The business experience of each of the nominees and continuing directors 
for the past five years is as follows: 

Patrick L. Alexander became President and Chief Executive Officer of the 
Association in 1990, and became the President and Chief Executive Officer 
of the Company and the Bank on August 28, 1992 and January 5, 1993, 
respectively.  From 1986 to 1990, Mr. Alexander served as President of the 
Kansas State Bank of Manhattan, Manhattan, Kansas.  Mr. Alexander serves 
as a member of the Boards of Directors of the Big Lakes Foundation, Inc., 
the Kansas State University Finance Advisory Board, and the Kansas 
Chamber of Commerce and Industry.

Brent A. Bowman has been President of Brent Bowman and Associates 
Architects, P.A., an architectural firm in Manhattan, Kansas, since 1979.  
Mr. Bowman serves on the Manhattan Historic District Review Board, the 
Board of Directors of the Big Lakes Foundation, Inc., and is an adjunct 
professor of Architecture at Kansas State University.

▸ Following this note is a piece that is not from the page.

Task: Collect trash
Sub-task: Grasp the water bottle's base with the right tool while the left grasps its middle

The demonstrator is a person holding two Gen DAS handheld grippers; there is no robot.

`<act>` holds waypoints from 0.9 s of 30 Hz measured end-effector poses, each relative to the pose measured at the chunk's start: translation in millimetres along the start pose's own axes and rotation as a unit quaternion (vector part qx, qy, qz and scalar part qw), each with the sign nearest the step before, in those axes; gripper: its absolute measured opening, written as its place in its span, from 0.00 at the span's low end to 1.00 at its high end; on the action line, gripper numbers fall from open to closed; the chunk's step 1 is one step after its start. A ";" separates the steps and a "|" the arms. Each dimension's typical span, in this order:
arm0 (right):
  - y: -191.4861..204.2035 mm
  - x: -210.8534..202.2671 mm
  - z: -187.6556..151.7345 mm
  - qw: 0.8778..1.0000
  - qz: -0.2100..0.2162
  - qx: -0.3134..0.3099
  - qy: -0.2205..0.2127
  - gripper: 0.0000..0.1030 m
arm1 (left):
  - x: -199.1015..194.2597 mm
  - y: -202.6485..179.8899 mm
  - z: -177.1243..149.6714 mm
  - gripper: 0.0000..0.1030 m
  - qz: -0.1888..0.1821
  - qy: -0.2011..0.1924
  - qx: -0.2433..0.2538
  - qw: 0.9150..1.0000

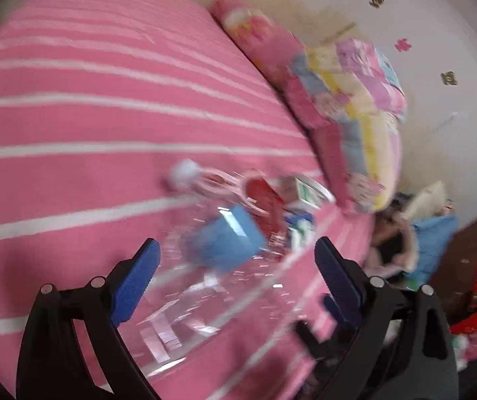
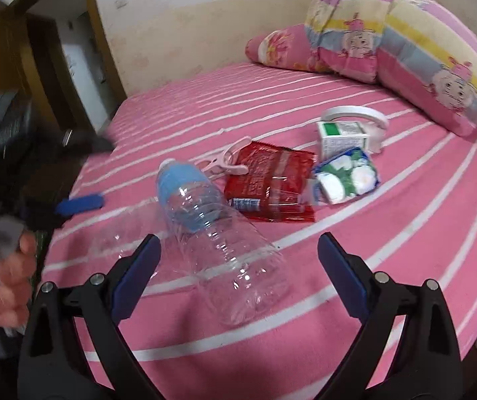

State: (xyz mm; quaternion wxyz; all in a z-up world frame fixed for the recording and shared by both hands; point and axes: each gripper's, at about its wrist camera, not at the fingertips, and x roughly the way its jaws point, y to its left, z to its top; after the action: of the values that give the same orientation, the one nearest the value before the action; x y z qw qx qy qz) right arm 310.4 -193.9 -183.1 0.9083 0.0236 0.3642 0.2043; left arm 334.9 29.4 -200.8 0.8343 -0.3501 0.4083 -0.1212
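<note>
Both grippers are spread wide with nothing between the pads. The right gripper frames the empty clear plastic water bottle, which lies on its side at frame centre on the pink striped bedsheet, blue label and cap end pointing to the upper left, base toward the camera. The left gripper sees the same bottle between its fingers, heavily blurred (that view smears badly, so contact cannot be told). In the right wrist view the left gripper sits at the left edge, near the bottle's neck. The rest of the trash is clustered just beyond the bottle, centre to centre-right: a red snack wrapper touching or just beside the bottle's shoulder, a blue-and-green packet, a small green-and-white carton, with a white ring-shaped object behind it and a pink clothes clip by the wrapper (probably not trash). A folded quilt sits upper right. Risks, as I judge them: the thin empty bottle is round and slick, so a squeeze off its axis could make it roll or squirt out on the soft sheet; a hard squeeze could crumple it; both grippers going for the same bottle could collide; a sweep through could drag the wrapper or snag the sheet.
</note>
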 end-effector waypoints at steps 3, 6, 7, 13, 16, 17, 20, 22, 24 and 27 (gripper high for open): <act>5.5 15.9 -2.2 1.000 -0.004 -0.028 0.015 0.91 | 28.1 -6.7 6.6 0.88 -0.011 0.036 -0.004 0.999; 3.1 25.8 -6.3 0.999 -0.003 -0.034 0.027 0.91 | 55.6 -7.0 6.7 0.88 -0.008 0.084 -0.007 0.996; 2.1 29.7 -7.0 0.999 -0.005 -0.036 0.032 0.91 | 60.3 -7.5 6.0 0.88 -0.004 0.091 -0.008 0.996; -2.1 47.5 -7.7 0.998 -0.008 -0.041 0.053 0.91 | 72.9 -2.1 5.2 0.88 -0.003 0.125 -0.007 0.992; 0.8 51.0 -8.5 0.997 -0.002 -0.047 0.058 0.88 | 82.1 0.3 6.3 0.88 0.000 0.133 -0.010 0.991; 3.8 51.8 -9.1 0.997 0.002 -0.052 0.060 0.84 | 85.7 1.5 7.5 0.88 -0.003 0.135 -0.017 0.991; 9.1 54.9 -10.4 0.996 0.012 -0.060 0.069 0.70 | 90.8 7.8 9.8 0.88 -0.016 0.134 -0.033 0.990; 12.0 54.7 -11.5 0.995 0.015 -0.068 0.070 0.68 | 93.8 7.1 9.4 0.88 -0.018 0.135 -0.029 0.990; 18.1 52.3 -12.5 0.994 0.011 -0.087 0.063 0.65 | 94.4 6.6 8.5 0.88 -0.020 0.131 -0.029 0.991; 26.0 44.8 -12.0 0.994 0.015 -0.097 0.046 0.64 | 89.9 8.5 9.0 0.81 -0.035 0.119 -0.040 0.991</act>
State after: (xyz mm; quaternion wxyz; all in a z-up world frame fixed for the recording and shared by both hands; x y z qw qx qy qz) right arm 322.4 -154.0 -216.2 0.8855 -0.0686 0.3837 0.2529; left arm 398.3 -4.0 -256.4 0.7603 -0.3799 0.4971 -0.1747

Joseph L. Downey has been a director of Dow Chemical Co. since 1989 
and a Dow Senior Consultant since 1995 after having served in a variety 
of executive positions with that company, including Senior Vice President 
from 1991 to 1994.  

Rolla W. Goodyear was the Chairman of the Board of Auburn Security 
Bancshares, Inc. and President and Chief Executive Officer of Security 
State Bank from 1983 until its acquisition by the Company in April 1995.  
Mr. Goodyear presently serves as President of the Auburn branch of the Bank.  
Mr. Goodyear is also the owner of the Goodyear Agency, a real estate 
agency located in Topeka, Kansas.

Charles D. Green is a former partner in the Manhattan, Kansas law firm 
of Arthur, Green, Arthur, Conderman & Stutzman from 1950 to July 1, 1993.  
Mr. Green formerly served as a director of the Commerce Bank, NA, a 
wholly-owned subsidiary of CBI-Central Kansas, Inc., which is a wholly 
owned subsidiary of Commerce Bancshares, Inc., Kansas City, Missouri.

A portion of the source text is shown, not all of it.